Homage au coiffeur de Boris
- André Touboul
- 1 janv. 2021
- 3 min de lecture

Comme nous l’avions pronostiqué, à plusieurs reprises et sans beaucoup de risques, un accord a été trouvé, in extremis, pour organiser le Brexit.
Il est dans la culture britannique de se battre jusqu’au bout, et même au delà, surtout si la cause paraît perdue d’avance. Il n’est pas nécessaire d’espérer pour lutter, ni de réussir pour persévérer, tel est l’ADN de ces européens des îles, qui ont institué l’individualisme libéral en religion.
La discorde était larvée, mais l’accord était fatal. Il existe des conflits entre les intérêts politiques et économiques, mais à la fin ce sont toujours le business qui gagne. L’honneur est sauf. Les Anglais n’ont pas plié, les Continentaux ont tenu la discipline. Chacun se retire le front haut.
Il est un travailleur de l’ombre auquel on doit rendre homage pour avoir lutté tout au long de cette négociation. C’est le coiffeur de Boris Johnson. Pas simple, en effet, de conserver pendant des mois, ce savant décoiffé qui atteste de l’indépendance capillaire du chef de gouvernement du Royaume-Uni. Grâce à cet artiste du ciseau, le Prime Minister peut prouver, sans même ouvrir le bec, qu’il s’est livré à un combat échevelé pour défendre les intérêts de l’Empire.
Le Prime Minister devrait cependant se défier. Cette victoire capillaire pourrait se transformer en déroute électorale, car on peut se défier de la gestion d’un homme incapable de discipliner ses propres cheveux. Certes, les élections sont lointaines, sauf accident en décembre 2024, mais il est peu probable qu‘en quatre ans les avantages de la sortie se soient faits sentir. Et quand bien même ce serait le cas, on se souvient que Winston Churchill, lui-même, fut remercié par les urnes au lendemain de la victoire, en juillet 1945.
L’accord lui-même est mystèrieux. 500, puis 2000, et enfin 1200 pages; on ne sait plus. On espère que ce soit le même texte signé par tous. Du côté Français, Clément Beaune, Secrétaire d’Etat auprès du Ministre Le Drian, s’est rué sur les médias. A entendre le juvénile Beaune, peigné comme un premier communiant, l’accord est excellent, et l’on doit maintenant vérifier s’il est bon. Le Diable est dans les détails certes, mais le raccourci est saisissant, il donne le sentiment que le gouvernement français découvre a posteriori un texte pourtant majeur pour l’immédiat, mais aussi pour les années à venir.
Fini le Brexit, bonjour le Brexout, la gestion de l’après. Et l’on se demandera dans quelques temps « tout ça pour ça ? », car les convergences sont inévitables, mais les litiges aussi. Un océan de dossiers pour les avocats anglo-saxons et les fonctionnaires européens.
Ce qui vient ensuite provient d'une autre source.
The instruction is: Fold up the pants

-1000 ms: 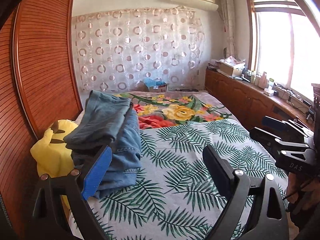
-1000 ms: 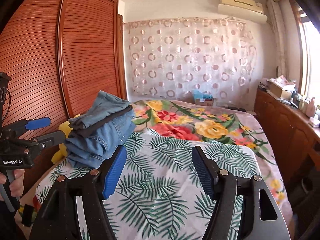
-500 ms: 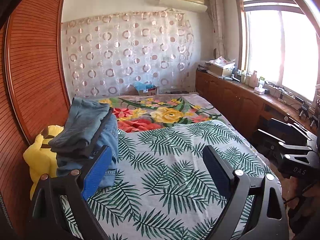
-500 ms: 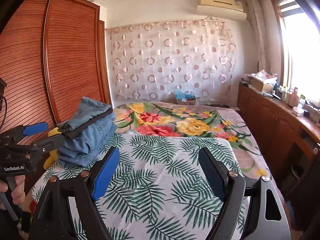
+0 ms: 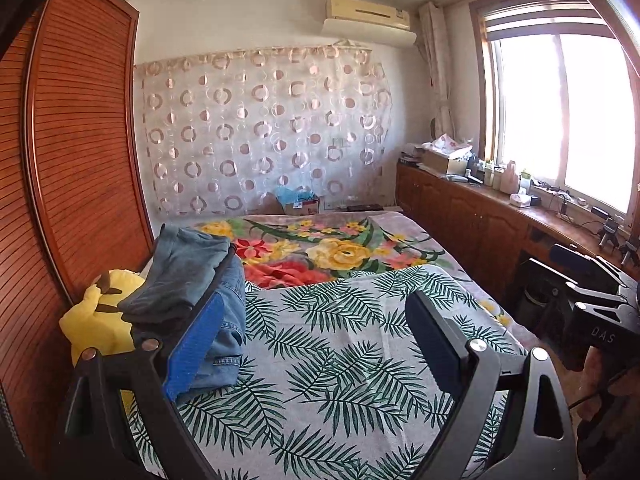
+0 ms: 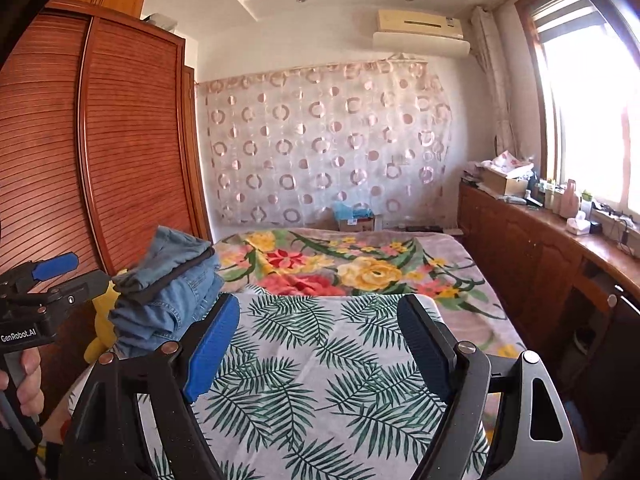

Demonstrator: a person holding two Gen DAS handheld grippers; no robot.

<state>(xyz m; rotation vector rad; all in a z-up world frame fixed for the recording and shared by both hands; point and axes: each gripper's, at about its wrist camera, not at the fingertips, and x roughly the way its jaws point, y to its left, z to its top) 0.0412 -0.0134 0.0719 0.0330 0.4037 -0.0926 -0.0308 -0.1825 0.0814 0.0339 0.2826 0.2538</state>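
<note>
The bed (image 5: 360, 380) carries a leaf-print sheet (image 5: 332, 344), stacked folded jeans (image 5: 188, 300) and a yellow plush toy (image 5: 100, 316).

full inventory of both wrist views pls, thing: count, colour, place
folded pants: a stack, count unclear, blue denim plus one dark layer, left side of the bed by the wardrobe
plush toy: one, yellow, left of the stack, partly under it
leaf-print sheet: one, white and green, near end of the bed
floral blanket: one, multicolour, far end of the bed
wardrobe: one, red-brown slatted, left
curtain: one, pale with rings, far wall
air conditioner: one, cream, above the curtain
cardboard box: one, brown, below the curtain
counter: one, wood, cluttered, under the window
left gripper: open, empty
right gripper: jaws just opened wider, empty
</note>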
Pas un mot de remerciement pour Michel Barnier, l’unificateur des 27, l’infatigable négociateur. Le seul qui ose dire que l’accord est « perdant perdant », car la sortie de l’Union du Royaume-Uni est mauvaise pour tous. Ce silence inaccoutumé du Gouvernement, toujours prompt à se féliciter, et des médias est trop retentissant pour ne refléter qu’une basse ingratitude. On pourrait croire que dans les hauts lieux du macronisme, on craint, que la droite gaulliste ait trouvé, dans ce nouvel héros, son introuvable champion.
Les éditoriaux préfèrent cultiver la sinistrose. Ceux qui n’ont toujours pas pardonné à la perfide Albion d’avoir brûlé Jeanne d’Arc sont terrifiants. Tout à la fois, ils rappellent l’obstructionnisme des anglo-saxons dans l’Europe, la conception uniquement mercantile des Anglais, et déclarent redouter que « l’Europe soit tournée en bourrique » par un dumpling « fiscal, social et environnemental ».
Étrangement, ces épouvantails sont agités par ceux qui habituellement décoincent les excès fiscaux, les lourdeurs sociales et les freins environnementaux. Si un voisin modéré dans ces matières pouvait calmer les fanatiques du tout-Etat de France et d’ailleurs, on devrait bénir les Anglais de s’être sacrifiés pour devenir l’aiguillon qui empêche l’Union de s’endormir pour un long sommeil, telle la Belle au bois dormant qui a mangé de la pomme empoisonnée d’une bureaucratie délirante.
Les Britanniques, plutôt moins convaincus que l’on dit, quittent l’Europe comme on débarque d’un navire qui sombre. On aurait tort de sous estimer le message. Il pousse à serrer les coudes, mais aussi à se rendre plus compétitifs. Mais il est vrai que la compétition est un gros mot pour notre élite d’Etat.